CULTURAL/BELIEFS: The Ng'ikebootok of southern Turkana believe sorghum came to their land by way of elephant dung.

COMMERCIAL: The grain and flour are sold all over the country.

Management: Propagated through seed. Takes 3-4 months to reach maturity. Quicker maturing varieties now available. In some cultivars, the crop may be left to give a second or even a third harvest by cutting off mature stems. The second crop may be as good as the first (Turkana) or better, but the third is always much less. Diseases are a limiting factor in later harvests.

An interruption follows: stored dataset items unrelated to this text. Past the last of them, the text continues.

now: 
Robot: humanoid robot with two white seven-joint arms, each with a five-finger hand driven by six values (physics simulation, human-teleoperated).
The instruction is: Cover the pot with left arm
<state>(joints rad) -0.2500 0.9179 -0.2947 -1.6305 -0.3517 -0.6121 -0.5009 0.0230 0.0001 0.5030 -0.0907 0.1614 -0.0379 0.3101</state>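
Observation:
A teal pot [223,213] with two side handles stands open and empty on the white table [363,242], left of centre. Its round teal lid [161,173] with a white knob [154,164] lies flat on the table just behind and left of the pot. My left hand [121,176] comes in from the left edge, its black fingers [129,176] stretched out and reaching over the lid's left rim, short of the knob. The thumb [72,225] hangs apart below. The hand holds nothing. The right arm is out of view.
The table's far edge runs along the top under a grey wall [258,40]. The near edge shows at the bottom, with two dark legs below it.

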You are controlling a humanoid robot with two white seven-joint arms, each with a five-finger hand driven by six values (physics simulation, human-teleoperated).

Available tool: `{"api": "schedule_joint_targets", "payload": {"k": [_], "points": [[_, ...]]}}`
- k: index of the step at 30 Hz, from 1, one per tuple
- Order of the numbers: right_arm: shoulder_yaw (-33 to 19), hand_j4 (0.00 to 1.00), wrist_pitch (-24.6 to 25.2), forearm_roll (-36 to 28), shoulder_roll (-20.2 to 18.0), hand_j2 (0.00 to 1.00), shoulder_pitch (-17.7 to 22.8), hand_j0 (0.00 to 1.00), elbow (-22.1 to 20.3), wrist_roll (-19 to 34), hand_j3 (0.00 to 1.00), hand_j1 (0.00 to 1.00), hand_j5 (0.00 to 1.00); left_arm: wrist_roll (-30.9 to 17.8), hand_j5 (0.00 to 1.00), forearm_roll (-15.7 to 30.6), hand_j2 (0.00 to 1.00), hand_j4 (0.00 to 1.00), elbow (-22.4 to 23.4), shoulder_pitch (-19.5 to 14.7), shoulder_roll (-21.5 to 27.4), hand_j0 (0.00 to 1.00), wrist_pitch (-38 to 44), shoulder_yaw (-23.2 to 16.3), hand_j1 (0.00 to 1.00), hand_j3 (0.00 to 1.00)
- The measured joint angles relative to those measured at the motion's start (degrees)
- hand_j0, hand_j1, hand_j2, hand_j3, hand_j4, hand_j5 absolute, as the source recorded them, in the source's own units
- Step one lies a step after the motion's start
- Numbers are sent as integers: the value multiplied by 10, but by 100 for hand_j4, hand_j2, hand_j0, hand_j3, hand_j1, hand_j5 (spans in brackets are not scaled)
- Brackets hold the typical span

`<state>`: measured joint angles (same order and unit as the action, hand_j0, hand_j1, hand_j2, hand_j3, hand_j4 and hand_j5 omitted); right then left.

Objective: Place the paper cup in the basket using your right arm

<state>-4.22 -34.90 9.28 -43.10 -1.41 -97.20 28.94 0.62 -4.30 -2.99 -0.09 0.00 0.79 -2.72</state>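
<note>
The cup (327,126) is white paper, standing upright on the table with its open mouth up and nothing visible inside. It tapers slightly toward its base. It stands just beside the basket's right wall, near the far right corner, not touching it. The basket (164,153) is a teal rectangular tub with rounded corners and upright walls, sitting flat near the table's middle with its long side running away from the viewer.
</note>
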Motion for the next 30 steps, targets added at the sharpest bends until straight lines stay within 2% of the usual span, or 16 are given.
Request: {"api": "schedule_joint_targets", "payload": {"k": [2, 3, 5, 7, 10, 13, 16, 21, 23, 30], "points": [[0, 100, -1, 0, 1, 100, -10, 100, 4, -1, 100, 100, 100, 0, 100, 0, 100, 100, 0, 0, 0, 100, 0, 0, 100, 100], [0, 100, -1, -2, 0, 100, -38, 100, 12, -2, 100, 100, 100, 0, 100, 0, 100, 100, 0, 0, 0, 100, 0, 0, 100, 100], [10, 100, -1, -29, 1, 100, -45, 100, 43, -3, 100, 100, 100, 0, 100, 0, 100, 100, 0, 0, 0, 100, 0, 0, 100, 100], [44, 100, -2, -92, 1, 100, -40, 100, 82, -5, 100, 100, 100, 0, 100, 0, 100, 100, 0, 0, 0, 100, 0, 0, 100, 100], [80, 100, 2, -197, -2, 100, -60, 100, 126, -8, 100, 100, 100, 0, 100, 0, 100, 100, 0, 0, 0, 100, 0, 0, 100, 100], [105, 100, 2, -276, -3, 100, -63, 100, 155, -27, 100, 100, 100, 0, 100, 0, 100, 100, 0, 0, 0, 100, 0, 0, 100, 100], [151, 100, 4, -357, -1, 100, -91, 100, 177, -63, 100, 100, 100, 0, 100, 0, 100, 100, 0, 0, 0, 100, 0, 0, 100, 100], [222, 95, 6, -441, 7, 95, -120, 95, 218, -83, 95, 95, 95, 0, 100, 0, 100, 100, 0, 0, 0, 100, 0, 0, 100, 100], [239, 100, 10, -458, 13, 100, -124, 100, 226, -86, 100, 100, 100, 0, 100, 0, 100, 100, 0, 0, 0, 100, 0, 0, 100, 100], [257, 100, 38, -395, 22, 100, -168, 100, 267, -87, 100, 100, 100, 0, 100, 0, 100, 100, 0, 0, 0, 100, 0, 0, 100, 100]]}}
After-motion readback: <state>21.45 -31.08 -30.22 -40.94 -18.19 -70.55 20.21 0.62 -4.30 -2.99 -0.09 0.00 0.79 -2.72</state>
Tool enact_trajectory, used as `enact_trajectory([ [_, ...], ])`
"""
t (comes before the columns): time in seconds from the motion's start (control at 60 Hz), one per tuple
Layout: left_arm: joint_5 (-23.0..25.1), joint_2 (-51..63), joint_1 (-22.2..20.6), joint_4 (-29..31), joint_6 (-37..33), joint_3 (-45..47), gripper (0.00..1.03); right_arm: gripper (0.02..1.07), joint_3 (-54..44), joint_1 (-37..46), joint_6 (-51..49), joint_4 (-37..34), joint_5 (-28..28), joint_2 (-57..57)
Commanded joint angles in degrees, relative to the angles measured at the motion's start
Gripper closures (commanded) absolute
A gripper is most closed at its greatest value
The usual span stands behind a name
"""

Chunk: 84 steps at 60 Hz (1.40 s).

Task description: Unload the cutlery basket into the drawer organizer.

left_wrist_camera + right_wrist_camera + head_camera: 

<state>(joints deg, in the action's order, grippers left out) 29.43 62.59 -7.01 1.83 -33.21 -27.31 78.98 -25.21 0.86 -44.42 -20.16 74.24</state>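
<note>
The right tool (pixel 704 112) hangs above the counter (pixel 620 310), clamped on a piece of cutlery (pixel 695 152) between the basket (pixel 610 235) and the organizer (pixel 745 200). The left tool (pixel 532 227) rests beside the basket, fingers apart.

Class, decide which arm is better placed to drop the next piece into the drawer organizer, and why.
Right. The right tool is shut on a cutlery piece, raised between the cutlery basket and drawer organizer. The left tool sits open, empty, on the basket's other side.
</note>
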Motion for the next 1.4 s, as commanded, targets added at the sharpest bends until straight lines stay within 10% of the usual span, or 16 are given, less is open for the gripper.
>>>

Season: Mature crop in February-March in Machakos, Kitui, Embu, Mbeere, Tharaka, Meru, in June-July in Kitui, Mwingi, Tharaka (second harvest from same crop) and in July-September in Turkana (with up to three harvests).


Figure


Figure

Remarks: Sorghum is a crop that has been cultivated since ancient times and hence a great number of cultivars exist. Local people not only distinguish the various forms using morphological characters (like plant height, stem colour and thickness, size and shape of the ear, colour and shape of grain) but also others such as taste and hardness of the grain. Like many other traditional grain foods, sorghum has declined in importance compared to maize among many communities. It is, however, still a staple food among the Luo, Teso and agricultural Turkana.

Sorghum is believed to have originated in north-eastern Africa. Its diversity among the communities in southern Sudan and bordering communities in Kenya and Ethiopia is of great interest. Many varieties become extinct each year due to disuse or introduction of more competitive varieties. Sorghum's close wild relative, S. arundinaceum (Kamba: mukombi, imila, Turkana: etiriwae) is commonly seen in association with it. It is common in the Kibwezi area and in Laikipia. De Wet and Harlan (1971) combined all spontaneously occurring taxa into S. bicolor ssp. arundinaceum (Desv.) de Wet and Harlan and all cultivated taxa into S. bicolor ssp. bicolor. Harlan (1971) considered that sorghum was domesticated in the savannah somewhere between Chad and the Sudan where ssp. arundinaceum is abundant and still harvested as a cereal in times of scarcity.